Commmssioner George Newman questioned the data indicating no long-term health or environmental impacts.

“‘Long term’ is sort of a nebulous term,” he said. “We didn’t know about lung cancer and cigarette smoking for 40 years.”

Newman also asked about the public process and how community members can weigh-in on the project and receive information.

Kanzer said the river district would be amenable to holding public meetings and bringing in experts on cloud-seeding. In addition, the water conservation board in conjunction with the state attorney general’s office would hold public meetings on the subject, he said.

Commissioner Greg Poschman was most supportive of cloud-seeding.

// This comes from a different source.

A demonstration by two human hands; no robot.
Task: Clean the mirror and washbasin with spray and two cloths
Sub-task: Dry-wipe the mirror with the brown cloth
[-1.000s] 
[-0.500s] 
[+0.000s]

“Our neighbors … have been doing it for 43 years and claiming a significant increase in their snowfall,” he said. “If we can get 5 percent more moisture out of a cloud maybe we can get through the next six weeks of no storms.”

Also, he reiterated that silver iodide doesn’t bond with the environment, that it’s only been found in the environment in extremely small trace amounts and that burning it does not generate significant carbon generation.

“It makes me wonder: Do we have a responsibility to try and get as much water in our watershed as we can?” Poschman said. “That’s where I am with it.”

Clapper — who helped spearhead efforts in the 1990s to cleanup the Smuggler Superfund site at the base of Smuggler Mountain in Aspen — was not convinced. She said she needs far more information and discussion before making any decision on cloud-seeding.

“I have a great deal of experience with toxic metals,” Clapper said. “We need to be very careful. We owe it to the community to ask them how they feel about it.”